**Task brief:** Throughout the listing that follows, find each line with the word "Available" and copy it.

[Dataset extract Boundary: Start]

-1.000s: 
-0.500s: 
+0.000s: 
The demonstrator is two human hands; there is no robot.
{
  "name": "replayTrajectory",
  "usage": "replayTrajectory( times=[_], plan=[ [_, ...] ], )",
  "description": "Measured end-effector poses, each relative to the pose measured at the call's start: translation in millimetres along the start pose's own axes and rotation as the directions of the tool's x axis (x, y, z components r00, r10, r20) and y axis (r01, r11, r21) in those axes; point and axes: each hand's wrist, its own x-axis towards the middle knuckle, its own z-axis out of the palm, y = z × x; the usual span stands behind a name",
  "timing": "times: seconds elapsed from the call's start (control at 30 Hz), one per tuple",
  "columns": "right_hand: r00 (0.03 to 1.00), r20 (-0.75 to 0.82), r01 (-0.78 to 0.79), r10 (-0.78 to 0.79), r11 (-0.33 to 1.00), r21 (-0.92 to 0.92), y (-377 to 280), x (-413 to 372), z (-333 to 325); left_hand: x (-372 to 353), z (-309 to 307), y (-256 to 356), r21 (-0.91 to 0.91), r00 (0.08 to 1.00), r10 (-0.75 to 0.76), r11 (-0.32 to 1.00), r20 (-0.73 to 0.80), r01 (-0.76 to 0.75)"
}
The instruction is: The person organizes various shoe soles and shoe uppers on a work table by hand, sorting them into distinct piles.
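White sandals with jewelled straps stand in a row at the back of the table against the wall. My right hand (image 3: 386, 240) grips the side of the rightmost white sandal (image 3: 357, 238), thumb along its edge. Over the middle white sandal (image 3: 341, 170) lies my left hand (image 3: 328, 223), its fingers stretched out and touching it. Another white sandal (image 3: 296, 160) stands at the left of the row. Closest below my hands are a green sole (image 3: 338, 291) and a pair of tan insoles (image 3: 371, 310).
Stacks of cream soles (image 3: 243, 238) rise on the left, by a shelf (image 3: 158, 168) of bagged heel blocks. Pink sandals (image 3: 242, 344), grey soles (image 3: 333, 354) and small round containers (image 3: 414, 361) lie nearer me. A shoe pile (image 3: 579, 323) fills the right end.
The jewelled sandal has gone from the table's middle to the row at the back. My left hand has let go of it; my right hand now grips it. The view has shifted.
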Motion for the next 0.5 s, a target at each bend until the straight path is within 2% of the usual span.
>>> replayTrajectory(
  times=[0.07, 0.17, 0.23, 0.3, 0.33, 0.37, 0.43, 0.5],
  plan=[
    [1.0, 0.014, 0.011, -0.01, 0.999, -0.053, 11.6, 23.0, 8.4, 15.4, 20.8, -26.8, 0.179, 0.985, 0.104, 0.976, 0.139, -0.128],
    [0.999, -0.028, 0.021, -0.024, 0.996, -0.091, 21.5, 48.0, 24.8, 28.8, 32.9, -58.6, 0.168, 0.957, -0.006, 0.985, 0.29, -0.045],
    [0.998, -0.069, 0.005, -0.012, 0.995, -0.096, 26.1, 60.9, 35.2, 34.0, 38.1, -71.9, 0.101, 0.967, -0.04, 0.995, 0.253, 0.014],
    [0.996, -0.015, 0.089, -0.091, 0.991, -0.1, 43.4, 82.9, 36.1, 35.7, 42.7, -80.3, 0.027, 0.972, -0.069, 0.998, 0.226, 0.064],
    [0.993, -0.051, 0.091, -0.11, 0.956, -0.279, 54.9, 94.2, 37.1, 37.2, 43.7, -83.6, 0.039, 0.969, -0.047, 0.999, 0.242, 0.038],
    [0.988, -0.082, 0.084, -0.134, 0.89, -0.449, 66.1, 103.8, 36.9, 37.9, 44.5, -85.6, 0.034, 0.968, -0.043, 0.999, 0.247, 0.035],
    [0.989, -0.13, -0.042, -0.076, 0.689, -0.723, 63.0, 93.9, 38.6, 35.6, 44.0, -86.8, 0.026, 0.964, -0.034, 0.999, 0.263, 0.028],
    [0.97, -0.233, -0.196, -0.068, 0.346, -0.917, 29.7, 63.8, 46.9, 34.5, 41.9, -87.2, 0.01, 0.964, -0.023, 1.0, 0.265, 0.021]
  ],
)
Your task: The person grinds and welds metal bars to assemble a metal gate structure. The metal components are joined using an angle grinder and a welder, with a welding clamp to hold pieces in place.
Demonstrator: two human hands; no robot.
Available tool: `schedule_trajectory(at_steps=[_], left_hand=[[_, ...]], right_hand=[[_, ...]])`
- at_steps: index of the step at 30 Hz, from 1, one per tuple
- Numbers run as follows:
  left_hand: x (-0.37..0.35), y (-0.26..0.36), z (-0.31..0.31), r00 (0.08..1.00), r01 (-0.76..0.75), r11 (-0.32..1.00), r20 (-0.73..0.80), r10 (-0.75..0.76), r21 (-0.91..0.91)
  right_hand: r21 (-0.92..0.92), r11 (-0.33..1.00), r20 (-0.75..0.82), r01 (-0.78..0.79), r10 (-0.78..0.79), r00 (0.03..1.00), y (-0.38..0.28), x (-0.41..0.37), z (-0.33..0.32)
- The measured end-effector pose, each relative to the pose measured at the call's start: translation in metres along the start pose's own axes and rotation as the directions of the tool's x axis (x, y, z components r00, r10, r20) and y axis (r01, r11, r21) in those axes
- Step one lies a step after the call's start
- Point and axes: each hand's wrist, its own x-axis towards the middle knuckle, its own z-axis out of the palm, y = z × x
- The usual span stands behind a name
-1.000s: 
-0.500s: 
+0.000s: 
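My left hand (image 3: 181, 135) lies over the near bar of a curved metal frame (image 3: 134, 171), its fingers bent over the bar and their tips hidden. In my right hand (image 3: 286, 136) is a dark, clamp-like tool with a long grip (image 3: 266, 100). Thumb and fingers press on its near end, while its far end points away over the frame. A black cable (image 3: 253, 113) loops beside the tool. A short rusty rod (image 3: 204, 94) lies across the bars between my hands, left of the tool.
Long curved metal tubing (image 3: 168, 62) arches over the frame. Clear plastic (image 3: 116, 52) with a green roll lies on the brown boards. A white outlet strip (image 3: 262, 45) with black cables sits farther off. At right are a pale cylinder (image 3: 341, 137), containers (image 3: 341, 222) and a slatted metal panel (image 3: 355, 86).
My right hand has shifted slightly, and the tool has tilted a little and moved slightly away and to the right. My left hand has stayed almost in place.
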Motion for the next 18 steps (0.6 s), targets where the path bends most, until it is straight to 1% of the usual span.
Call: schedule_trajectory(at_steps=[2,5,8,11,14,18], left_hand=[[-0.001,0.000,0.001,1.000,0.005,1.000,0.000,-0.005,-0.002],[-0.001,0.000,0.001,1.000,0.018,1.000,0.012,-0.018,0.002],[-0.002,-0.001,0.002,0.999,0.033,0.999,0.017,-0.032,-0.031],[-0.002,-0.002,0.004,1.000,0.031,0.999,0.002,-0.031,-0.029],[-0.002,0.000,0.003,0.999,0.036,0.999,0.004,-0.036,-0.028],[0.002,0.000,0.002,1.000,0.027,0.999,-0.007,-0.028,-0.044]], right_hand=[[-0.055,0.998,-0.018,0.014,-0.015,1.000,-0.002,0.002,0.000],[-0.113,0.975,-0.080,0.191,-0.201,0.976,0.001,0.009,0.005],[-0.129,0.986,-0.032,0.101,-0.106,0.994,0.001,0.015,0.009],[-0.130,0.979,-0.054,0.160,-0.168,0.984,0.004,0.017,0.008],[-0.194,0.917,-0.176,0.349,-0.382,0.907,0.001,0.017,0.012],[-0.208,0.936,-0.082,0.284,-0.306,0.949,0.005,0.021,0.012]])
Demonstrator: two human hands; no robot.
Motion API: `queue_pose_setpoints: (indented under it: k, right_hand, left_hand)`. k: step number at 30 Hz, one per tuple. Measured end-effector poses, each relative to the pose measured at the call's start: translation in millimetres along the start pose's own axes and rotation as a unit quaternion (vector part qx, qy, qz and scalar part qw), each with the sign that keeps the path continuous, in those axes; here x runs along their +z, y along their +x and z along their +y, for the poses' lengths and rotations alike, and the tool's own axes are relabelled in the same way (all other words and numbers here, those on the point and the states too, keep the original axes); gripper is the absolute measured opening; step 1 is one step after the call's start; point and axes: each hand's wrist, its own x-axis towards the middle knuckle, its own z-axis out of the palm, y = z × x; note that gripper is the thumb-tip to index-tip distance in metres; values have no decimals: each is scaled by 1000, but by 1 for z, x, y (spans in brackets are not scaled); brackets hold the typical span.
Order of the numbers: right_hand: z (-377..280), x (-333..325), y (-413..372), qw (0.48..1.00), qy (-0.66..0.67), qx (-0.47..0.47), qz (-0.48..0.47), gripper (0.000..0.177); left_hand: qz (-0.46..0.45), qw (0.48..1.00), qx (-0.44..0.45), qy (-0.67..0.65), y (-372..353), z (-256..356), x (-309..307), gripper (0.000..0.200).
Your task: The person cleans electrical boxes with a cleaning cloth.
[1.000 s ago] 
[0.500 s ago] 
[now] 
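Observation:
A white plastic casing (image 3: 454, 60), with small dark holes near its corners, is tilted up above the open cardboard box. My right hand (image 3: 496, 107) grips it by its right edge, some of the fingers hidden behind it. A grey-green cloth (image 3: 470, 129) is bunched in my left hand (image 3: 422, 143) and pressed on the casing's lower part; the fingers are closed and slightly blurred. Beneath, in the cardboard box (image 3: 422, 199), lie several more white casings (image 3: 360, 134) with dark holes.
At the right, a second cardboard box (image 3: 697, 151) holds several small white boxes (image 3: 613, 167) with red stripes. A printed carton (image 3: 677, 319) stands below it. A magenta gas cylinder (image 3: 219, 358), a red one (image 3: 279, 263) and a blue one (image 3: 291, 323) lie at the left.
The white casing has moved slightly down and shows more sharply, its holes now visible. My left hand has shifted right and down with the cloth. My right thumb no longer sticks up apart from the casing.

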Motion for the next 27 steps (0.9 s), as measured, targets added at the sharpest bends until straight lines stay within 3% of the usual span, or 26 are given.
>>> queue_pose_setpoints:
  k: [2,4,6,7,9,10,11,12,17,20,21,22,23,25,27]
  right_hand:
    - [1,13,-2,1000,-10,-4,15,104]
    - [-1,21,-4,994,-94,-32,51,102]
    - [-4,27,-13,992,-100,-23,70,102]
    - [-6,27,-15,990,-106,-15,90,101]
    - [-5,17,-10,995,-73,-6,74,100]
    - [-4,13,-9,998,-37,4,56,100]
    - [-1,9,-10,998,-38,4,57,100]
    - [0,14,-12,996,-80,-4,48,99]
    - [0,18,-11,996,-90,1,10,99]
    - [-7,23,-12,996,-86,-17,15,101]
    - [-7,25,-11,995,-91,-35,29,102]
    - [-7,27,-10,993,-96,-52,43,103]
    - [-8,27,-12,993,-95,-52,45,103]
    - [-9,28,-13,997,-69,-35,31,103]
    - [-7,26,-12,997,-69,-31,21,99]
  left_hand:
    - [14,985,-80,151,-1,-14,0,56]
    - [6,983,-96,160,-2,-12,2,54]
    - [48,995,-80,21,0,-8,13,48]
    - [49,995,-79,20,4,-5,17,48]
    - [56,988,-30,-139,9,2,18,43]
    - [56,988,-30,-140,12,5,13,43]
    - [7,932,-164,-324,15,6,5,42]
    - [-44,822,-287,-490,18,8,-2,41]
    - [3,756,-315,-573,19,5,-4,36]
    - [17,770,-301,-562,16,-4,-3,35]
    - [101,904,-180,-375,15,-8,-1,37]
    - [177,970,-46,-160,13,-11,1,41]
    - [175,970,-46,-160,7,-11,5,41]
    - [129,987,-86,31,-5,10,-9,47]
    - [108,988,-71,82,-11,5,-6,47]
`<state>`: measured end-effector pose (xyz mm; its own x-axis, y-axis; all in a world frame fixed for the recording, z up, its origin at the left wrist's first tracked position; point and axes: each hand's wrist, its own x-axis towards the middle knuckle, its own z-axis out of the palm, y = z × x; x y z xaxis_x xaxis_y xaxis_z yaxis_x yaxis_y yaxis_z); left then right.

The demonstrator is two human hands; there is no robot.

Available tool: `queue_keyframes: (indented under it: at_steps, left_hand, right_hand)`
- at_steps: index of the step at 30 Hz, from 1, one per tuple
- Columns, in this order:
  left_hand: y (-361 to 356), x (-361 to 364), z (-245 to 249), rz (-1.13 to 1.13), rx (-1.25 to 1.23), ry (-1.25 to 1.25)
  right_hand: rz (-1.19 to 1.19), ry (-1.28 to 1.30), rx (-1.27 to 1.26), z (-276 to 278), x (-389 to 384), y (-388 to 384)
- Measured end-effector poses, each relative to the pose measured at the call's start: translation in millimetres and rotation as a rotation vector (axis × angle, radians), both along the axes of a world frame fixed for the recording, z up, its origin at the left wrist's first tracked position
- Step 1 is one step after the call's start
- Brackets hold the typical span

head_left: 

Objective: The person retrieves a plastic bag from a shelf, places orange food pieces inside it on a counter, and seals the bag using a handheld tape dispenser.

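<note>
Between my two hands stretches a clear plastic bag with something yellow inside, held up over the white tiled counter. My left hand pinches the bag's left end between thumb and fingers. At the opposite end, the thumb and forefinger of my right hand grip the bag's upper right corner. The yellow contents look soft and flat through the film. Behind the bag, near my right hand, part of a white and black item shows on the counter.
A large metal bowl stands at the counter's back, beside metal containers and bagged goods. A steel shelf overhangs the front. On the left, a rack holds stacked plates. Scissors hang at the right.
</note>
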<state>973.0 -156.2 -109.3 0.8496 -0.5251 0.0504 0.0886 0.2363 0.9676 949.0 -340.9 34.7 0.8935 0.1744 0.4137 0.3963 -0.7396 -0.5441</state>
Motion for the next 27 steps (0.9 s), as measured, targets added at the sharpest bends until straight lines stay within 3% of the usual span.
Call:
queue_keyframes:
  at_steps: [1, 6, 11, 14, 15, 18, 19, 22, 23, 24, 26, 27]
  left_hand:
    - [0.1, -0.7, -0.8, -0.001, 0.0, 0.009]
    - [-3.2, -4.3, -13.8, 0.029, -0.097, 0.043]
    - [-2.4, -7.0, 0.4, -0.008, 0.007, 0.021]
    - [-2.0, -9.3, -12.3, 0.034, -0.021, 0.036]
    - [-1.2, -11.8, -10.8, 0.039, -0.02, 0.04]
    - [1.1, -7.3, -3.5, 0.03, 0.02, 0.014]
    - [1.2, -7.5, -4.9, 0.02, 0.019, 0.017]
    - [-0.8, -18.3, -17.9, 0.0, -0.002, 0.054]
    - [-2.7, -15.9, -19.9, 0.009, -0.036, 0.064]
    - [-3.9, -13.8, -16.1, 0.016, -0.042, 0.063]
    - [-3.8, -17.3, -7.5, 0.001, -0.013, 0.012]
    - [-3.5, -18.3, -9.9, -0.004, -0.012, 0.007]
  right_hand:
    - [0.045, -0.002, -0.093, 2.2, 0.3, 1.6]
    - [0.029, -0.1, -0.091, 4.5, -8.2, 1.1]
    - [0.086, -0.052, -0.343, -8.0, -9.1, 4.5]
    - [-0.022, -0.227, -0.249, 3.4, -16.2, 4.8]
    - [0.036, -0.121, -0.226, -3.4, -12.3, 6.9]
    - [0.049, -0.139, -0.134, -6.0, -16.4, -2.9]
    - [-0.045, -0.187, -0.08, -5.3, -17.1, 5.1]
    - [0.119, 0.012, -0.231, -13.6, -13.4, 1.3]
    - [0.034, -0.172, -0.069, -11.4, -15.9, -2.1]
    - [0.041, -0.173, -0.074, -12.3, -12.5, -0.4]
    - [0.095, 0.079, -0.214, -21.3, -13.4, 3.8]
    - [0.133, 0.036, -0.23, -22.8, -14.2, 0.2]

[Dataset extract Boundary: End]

**Exercise output:**
Available tool: `schedule_trajectory(at_steps=[_], left_hand=[[_, ...]], right_hand=[[_, ...]])`
Available tool: `queue_keyframes: (indented under it: at_steps, left_hand, right_hand)`

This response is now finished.